Exercise instructions
What you return must match the data below exactly, minus any pictures.
● ● ● ● ●
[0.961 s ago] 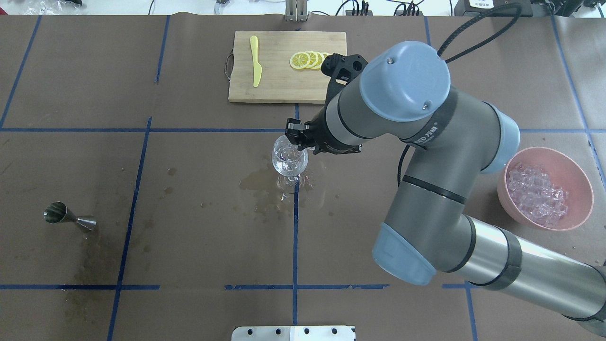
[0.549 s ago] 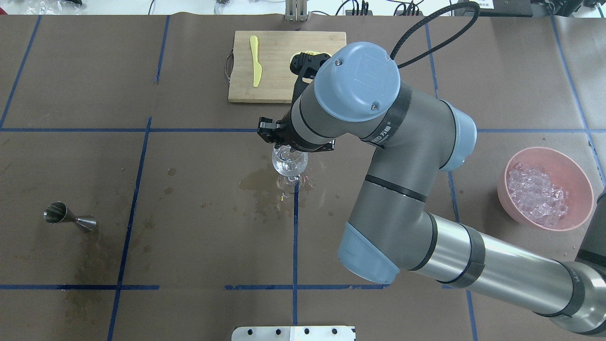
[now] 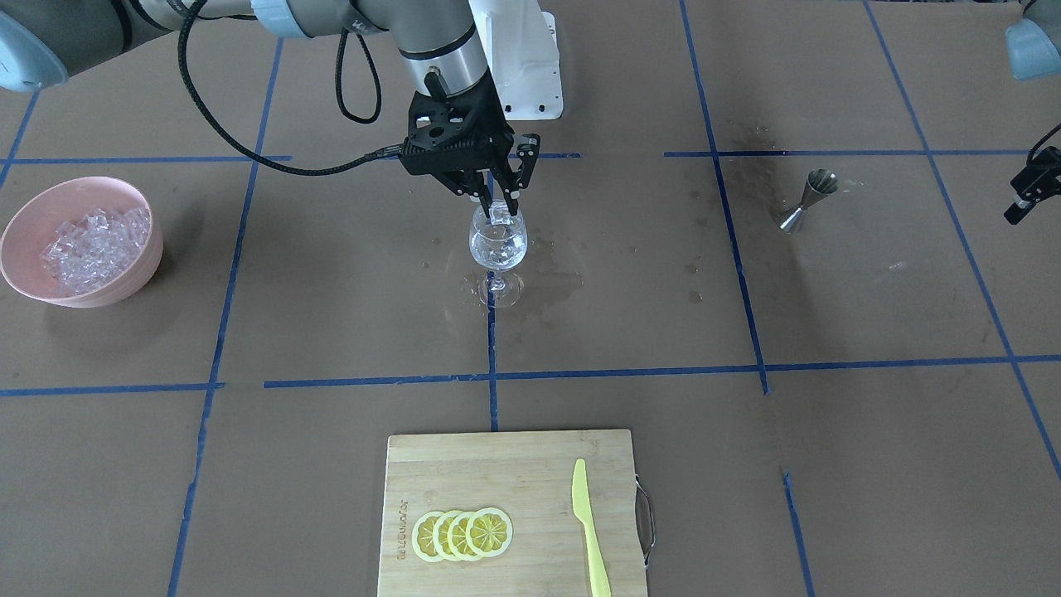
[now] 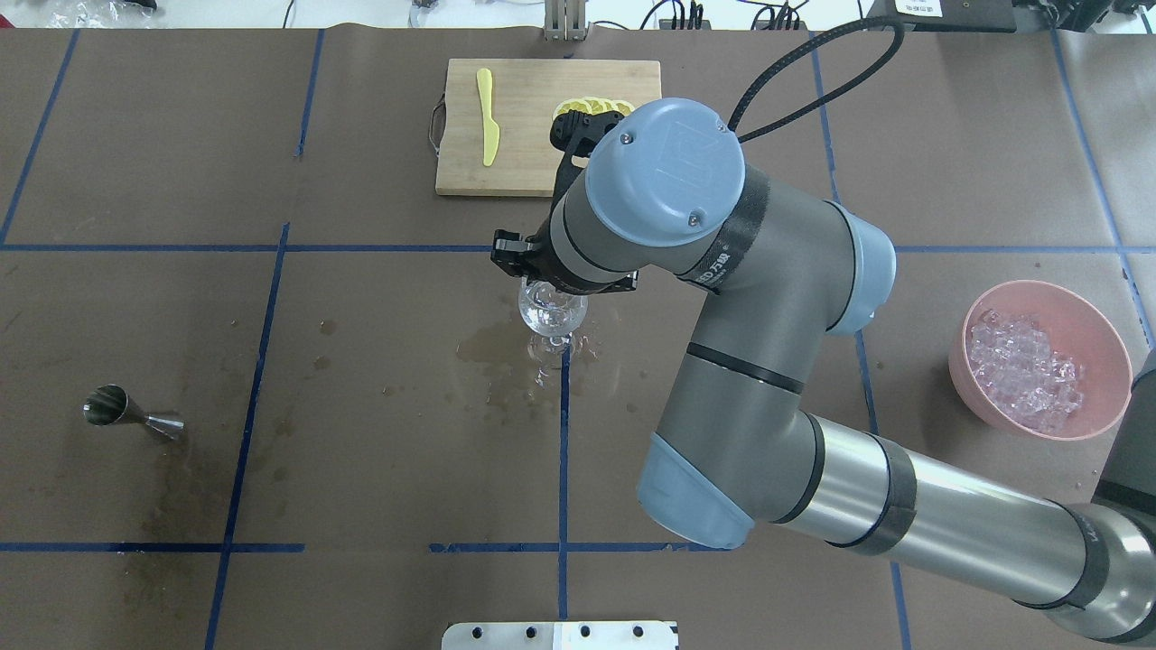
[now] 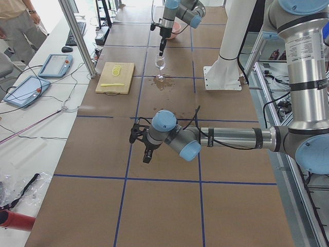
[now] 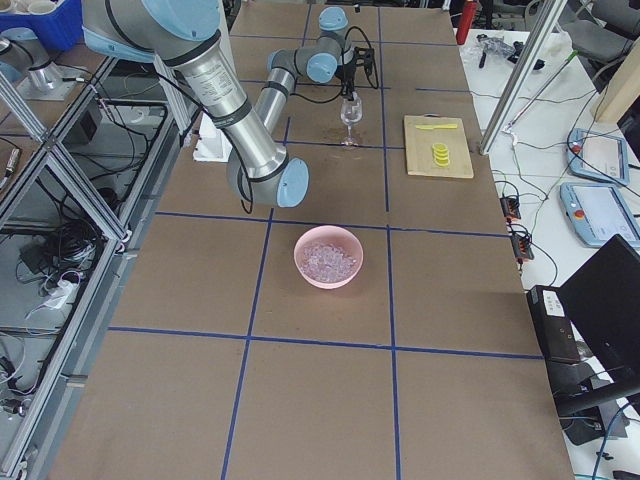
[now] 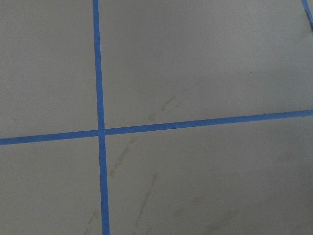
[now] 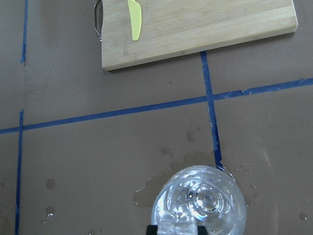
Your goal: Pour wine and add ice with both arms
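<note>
Front-facing view: the right gripper [image 3: 496,201] hangs straight above the wine glass [image 3: 498,245], which stands upright in the middle of the desk [image 3: 331,315]. Its fingertips are level with the rim and pinch one clear ice cube [image 3: 500,214] over the mouth of the glass. A little clear wine [image 3: 497,257] sits in the bowl of the glass. A pink bowl [image 3: 91,298] of ice [image 3: 95,240] sits well apart, towards this view's left. A steel jigger [image 3: 808,199] stands towards the right. The left gripper [image 3: 1028,186] pokes in at the right edge, and whether it is spread or closed cannot be told. A cutting board [image 3: 497,473] at the bottom carries lemon slices [image 3: 462,533] and a yellow knife [image 3: 590,531].

Overhead view: the right arm [image 4: 768,298] covers most of its gripper. The glass stands in a wet patch [image 4: 492,348]. A second ago the gripper was beside the right side of the rim and the lemon slices showed plainly. The arm has since swung left, so the gripper is over the glass and the wrist hides most of the slices. Half a second ago the pose was almost the same as now. The glass, bowl and jigger have not moved.

Left side view: the left arm [image 5: 231,138] holds its gripper low over bare desk, well apart from the glass.

Right side view: the bowl is near and the glass is far.

Left wrist view: only brown desk and blue tape.

Right wrist view: looking down into the glass, two black fingertips flank the cube at the bottom edge.
</note>
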Available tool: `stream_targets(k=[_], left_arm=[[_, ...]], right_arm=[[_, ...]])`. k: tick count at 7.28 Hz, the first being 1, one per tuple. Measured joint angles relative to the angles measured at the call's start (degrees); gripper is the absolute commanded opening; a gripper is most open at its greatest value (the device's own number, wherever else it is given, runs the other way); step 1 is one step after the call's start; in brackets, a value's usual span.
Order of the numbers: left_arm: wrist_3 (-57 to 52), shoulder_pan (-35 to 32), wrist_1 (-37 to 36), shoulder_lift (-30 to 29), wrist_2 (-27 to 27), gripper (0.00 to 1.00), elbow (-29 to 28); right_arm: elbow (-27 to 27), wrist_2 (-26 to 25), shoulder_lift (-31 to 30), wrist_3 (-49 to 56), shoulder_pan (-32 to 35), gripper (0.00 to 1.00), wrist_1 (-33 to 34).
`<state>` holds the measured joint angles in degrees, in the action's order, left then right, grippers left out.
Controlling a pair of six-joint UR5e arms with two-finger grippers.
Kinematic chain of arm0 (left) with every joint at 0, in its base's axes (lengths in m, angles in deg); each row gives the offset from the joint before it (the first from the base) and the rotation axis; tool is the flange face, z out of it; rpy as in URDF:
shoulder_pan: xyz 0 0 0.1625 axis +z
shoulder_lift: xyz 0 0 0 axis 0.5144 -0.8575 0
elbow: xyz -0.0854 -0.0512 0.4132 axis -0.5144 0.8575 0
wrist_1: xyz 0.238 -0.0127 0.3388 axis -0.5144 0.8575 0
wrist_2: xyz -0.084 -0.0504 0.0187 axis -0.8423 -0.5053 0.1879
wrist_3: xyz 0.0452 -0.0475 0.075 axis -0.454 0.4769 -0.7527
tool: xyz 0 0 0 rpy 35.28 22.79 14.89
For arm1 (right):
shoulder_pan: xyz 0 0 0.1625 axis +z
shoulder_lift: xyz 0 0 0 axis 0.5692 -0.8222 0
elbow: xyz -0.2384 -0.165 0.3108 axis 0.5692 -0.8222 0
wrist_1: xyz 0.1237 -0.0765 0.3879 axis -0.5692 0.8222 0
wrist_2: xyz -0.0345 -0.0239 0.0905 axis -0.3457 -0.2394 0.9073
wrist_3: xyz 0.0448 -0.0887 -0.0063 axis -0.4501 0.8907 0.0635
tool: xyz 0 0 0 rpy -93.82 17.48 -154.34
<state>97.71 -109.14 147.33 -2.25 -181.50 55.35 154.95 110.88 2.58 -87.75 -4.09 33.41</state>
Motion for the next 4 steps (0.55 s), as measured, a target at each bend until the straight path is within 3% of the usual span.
stream_targets(k=[4], left_arm=[[-0.2,0.0,0.5,-0.2,0.0,1.00,-0.6]], right_arm=[[0.4,-1.3,0.1,-3.6,0.6,1.00,1.0]])
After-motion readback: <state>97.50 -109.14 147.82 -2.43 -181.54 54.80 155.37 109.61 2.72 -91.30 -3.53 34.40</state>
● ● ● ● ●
Answer to the exercise
[0.961 s ago] 
[0.549 s ago] 
[now] 
[now] 
[now] 
[now] 
[now] 
[now] 
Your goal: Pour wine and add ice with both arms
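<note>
Front-facing view: the right gripper [image 3: 496,201] hangs straight above the wine glass [image 3: 498,245], which stands upright in the middle of the desk [image 3: 331,315]. Its fingertips are level with the rim and pinch one clear ice cube [image 3: 500,214] over the mouth of the glass. A little clear wine [image 3: 497,257] sits in the bowl of the glass. A pink bowl [image 3: 91,298] of ice [image 3: 95,240] sits well apart, towards this view's left. A steel jigger [image 3: 808,199] stands towards the right. The left gripper [image 3: 1028,186] pokes in at the right edge, and whether it is spread or closed cannot be told. A cutting board [image 3: 497,473] at the bottom carries lemon slices [image 3: 462,533] and a yellow knife [image 3: 590,531].

Overhead view: the right arm [image 4: 768,298] covers most of its gripper. The glass stands in a wet patch [image 4: 492,348]. A second ago the gripper was beside the right side of the rim and the lemon slices showed plainly. The arm has since swung left, so the gripper is over the glass and the wrist hides most of the slices. Half a second ago the pose was almost the same as now. The glass, bowl and jigger have not moved.

Left side view: the left arm [image 5: 231,138] holds its gripper low over bare desk, well apart from the glass.

Right side view: the bowl is near and the glass is far.

Left wrist view: only brown desk and blue tape.

Right wrist view: looking down into the glass, two black fingertips flank the cube at the bottom edge.
</note>
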Available tool: `stream_targets(k=[_], left_arm=[[_, ...]], right_arm=[[_, ...]])`. k: tick count at 7.28 Hz, the first being 1, one per tuple. Measured joint angles relative to the angles measured at the call's start (degrees); gripper is the absolute commanded opening; a gripper is most open at its greatest value (the device's own number, wherever else it is given, runs the other way); step 1 is one step after the call's start; in brackets, a value's usual span.
Order of the numbers: left_arm: wrist_3 (-57 to 52), shoulder_pan (-35 to 32), wrist_1 (-37 to 36), shoulder_lift (-30 to 29), wrist_2 (-27 to 27), gripper (0.00 to 1.00), elbow (-29 to 28); right_arm: elbow (-27 to 27), wrist_2 (-26 to 25), shoulder_lift (-31 to 30), wrist_3 (-49 to 56), shoulder_pan (-32 to 35), gripper (0.00 to 1.00), wrist_1 (-33 to 34).
`<state>` holds the measured joint angles in degrees, in the action's order, left then right, grippers left out.
Controlling a pair of six-joint UR5e arms with two-finger grippers.
Kinematic chain of arm0 (left) with every joint at 0, in its base's axes (lengths in m, angles in deg); each row gives the offset from the joint before it (the first from the base) and the rotation axis; tool is the flange face, z out of it; rpy as in URDF:
shoulder_pan: xyz 0 0 0.1625 axis +z
shoulder_lift: xyz 0 0 0 axis 0.5144 -0.8575 0
elbow: xyz -0.0854 -0.0512 0.4132 axis -0.5144 0.8575 0
wrist_1: xyz 0.238 -0.0127 0.3388 axis -0.5144 0.8575 0
wrist_2: xyz -0.084 -0.0504 0.0187 axis -0.8423 -0.5053 0.1879
wrist_3: xyz 0.0452 -0.0475 0.075 axis -0.454 0.4769 -0.7527
tool: xyz 0 0 0 rpy 35.28 22.79 14.89
For arm1 (right):
shoulder_pan: xyz 0 0 0.1625 axis +z
shoulder_lift: xyz 0 0 0 axis 0.5692 -0.8222 0
elbow: xyz -0.2384 -0.165 0.3108 axis 0.5692 -0.8222 0
wrist_1: xyz 0.1237 -0.0765 0.3879 axis -0.5692 0.8222 0
wrist_2: xyz -0.0345 -0.0239 0.0905 axis -0.3457 -0.2394 0.9073
wrist_3: xyz 0.0448 -0.0887 -0.0063 axis -0.4501 0.8907 0.0635
tool: xyz 0 0 0 rpy -93.82 17.48 -154.34
<state>97.71 -109.14 147.33 -2.25 -181.50 55.35 154.95 110.88 2.58 -87.75 -4.09 33.41</state>
Motion for the next 4 steps (0.55 s), as measured, a target at each bend until the straight path is within 3% of the usual span.
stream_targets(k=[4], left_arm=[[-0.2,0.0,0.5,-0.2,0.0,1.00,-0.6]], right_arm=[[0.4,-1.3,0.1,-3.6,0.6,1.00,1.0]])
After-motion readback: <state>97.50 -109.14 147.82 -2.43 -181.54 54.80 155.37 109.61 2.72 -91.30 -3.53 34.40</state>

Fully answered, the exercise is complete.